The surprise 50th trike tour was organised for James by his wife Sam. In Sydney to celebrate, our trike rider picked them up from outside their hotel. Before we had a chance to send a follow up email, they wrote:
“Soooo good! Hubby and I loved the ride and there was an added bonus of seeing John Cena on the Route ??
Fabulous arvo. Syl was great and we couldn’t have asked for better trip.
Sam and James
Sydney Harbour Bridge
Firstly, they rode through the city and over the Sydney Harbour Bridge. We always tell our passenger to look up and enjoy the unique view. The more than 6,000,000 rivets are so interesting and the arch is so iconic. It’s nicknamed ‘The Coathanger’ because of its arch-based design. It is the largest steel arch bridge in the world.
Next, they rode past Kirribilli House. Kirribilli House is the secondary official residence of the Prime Minister of Australia. After that, they rode around the corner to Jeffrey Street Wharf. From here, the views across Sydney Harbour towards the Sydney Opera House and the CBD are magnificent. In addition, it also has an up-close view of the side and underneath of the bridge. A perfect place to stop for photos.
The Kirribilli Loop
Then they rode under the north side of the bridge and continued on their tour. The underside of the northern end of the SHB – Sydney Harbour Bridge – is very interesting. The Kirribilli Loop was finished by riding past Luna Park and the North Sydney Olympic Pool.
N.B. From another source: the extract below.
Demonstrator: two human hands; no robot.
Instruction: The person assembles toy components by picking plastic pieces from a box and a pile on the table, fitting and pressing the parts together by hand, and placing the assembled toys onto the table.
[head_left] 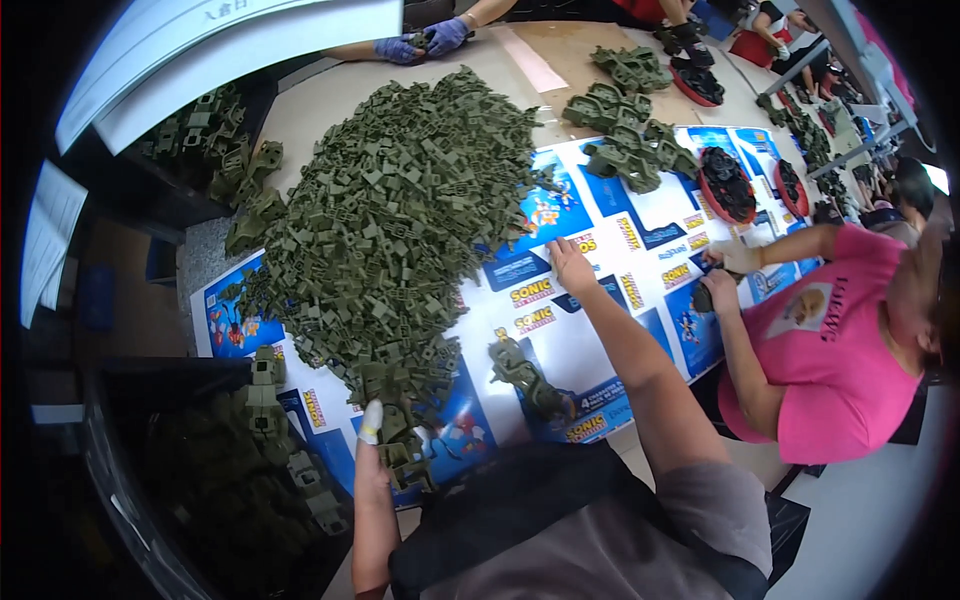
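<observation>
Fingers [372,418] of my left hand [368,455], one taped white, pinch green plastic pieces at the near edge of the big pile [400,220]. My right hand [568,262] lies open on the printed sheet [560,350] covering the counter. A careless tug could slide pieces off.

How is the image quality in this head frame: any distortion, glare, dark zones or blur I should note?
Head view: strong fisheye bending, with the table edge curving and black corners; the bin at lower left sits in deep shadow; even light, no hard glare on the printed sheet; the pile of green parts is fairly sharp, while the right hand and left hand look slightly soft.
</observation>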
Continuing on, through North Sydney and Crows Nest before joining River Road. It is a fun road to ride on. River Road leads to Burns Bay Road which, in turn, leads to another bridge but not one of the main three.
Fig Tree Bridge, Tarban Creek Bridge, Gladesville Bridge
Opening in 1963, the Fig Tree Bridge spans the Lane Cove River. After that bridge, they continued on and crossed the second of the bridges Tarban Creek Bridge. This spans Tarban Creek, likewise, it has nice views east to the Harbour Bridge. Then they got to bridge #2 of the main 3 Bridges, the Gladesville Bridge. It has wonderful views along Parramatta River towards the Harbour Bridge and the city.
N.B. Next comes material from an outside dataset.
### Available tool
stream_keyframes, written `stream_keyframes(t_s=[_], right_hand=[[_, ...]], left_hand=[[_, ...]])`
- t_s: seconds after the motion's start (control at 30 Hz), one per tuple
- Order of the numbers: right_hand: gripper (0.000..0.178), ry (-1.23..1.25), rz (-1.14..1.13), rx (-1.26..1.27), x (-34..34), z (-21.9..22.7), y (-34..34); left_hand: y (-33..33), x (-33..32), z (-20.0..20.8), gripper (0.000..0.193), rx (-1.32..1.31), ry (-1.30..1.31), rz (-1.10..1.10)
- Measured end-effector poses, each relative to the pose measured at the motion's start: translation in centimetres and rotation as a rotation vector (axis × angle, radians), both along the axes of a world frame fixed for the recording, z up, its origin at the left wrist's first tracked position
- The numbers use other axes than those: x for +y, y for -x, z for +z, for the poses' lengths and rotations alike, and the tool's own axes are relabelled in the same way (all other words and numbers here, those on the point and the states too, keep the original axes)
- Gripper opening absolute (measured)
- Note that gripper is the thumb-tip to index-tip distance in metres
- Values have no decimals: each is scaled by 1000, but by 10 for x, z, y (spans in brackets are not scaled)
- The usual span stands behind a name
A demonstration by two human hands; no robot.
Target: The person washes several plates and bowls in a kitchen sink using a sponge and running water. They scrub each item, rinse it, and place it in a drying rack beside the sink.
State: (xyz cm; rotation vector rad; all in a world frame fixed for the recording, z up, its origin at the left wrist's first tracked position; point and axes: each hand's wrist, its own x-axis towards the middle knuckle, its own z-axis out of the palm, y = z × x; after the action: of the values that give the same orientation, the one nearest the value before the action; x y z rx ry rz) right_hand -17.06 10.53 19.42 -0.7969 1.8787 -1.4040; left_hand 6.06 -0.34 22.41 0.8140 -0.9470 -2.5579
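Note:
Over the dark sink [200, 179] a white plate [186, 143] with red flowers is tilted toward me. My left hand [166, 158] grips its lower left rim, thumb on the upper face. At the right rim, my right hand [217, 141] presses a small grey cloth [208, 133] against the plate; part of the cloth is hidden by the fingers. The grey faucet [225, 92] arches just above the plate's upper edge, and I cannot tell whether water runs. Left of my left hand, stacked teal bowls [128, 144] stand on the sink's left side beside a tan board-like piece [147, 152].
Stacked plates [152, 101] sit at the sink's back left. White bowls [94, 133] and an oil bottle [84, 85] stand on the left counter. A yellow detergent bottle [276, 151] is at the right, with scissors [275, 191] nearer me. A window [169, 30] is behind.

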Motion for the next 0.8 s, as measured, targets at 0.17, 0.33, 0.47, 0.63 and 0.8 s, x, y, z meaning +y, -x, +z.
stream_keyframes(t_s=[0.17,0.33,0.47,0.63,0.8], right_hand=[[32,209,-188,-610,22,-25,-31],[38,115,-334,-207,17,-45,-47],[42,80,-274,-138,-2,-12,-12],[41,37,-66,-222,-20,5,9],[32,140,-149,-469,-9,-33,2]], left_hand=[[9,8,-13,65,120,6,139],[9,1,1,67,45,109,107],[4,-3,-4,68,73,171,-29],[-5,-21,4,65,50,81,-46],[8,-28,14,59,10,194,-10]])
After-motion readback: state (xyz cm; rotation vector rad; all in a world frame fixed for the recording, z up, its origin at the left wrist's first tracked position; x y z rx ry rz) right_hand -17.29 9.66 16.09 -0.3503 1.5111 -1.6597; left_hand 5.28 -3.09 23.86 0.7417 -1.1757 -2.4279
This bridge is on the main arterial thoroughfare of Victoria Road. They travelled along for a short while before turning off into the inner west suburb of Drummoyne. Following the shoreline of Iron Cove, which is part of the Parramatta River, they saw some lovely water views. It is part of the 7 km long Bay Run. So far, the surprise 50th trike tour was a great experience.
Our favourite bridge is the ANZAC Bridge. We think it is incredible, a work of art and design. It is main bridge #3. Similarly, it is also great to see without a roof over your head inhibiting the view.
Most noteworthy, the stay cable design concept development and final design for the new bridge were carried out by the Roads & Traffic Authority of NSW. Finally, the bridge was opened to traffic on 03 December 1995 as the Glebe Island Bridge.
The bridge was given its current name on Remembrance Day in 1998 to honour the memory of the soldiers of the Australian and New Zealand Army Corps (known as Anzacs) who served in World War I. There was still time left over so they rode through the city to Mrs Macquarie’s Point.
Mrs Macquarie’s Point
This led them to ride along Art Gallery Road, past the Royal Botanical Gardens to Mrs Macquarie’s Point. It has beautiful views looking west towards the Sydney Opera House and the Sydney Harbour Bridge. They ride past Mrs Macquarie’s Chair. Mrs Macquarie’s Chair is an exposed sandstone rock cut into the shape of a bench, on a peninsula in Sydney Harbour. It was hand carved by convicts in 1810, for Elizabeth Macquarie, the wife of Major-General Lachlan Macquarie, Governor of NSW. The Art Gallery of NSW is also along this road, it’s beautiful historic sandstone buildings were built between 1896 and 1909.
However, the 1.5 hours was up so Syl dropped them back at their hotel. In conclusion, the surprise 50th trike tour was a big success and a lot of fun.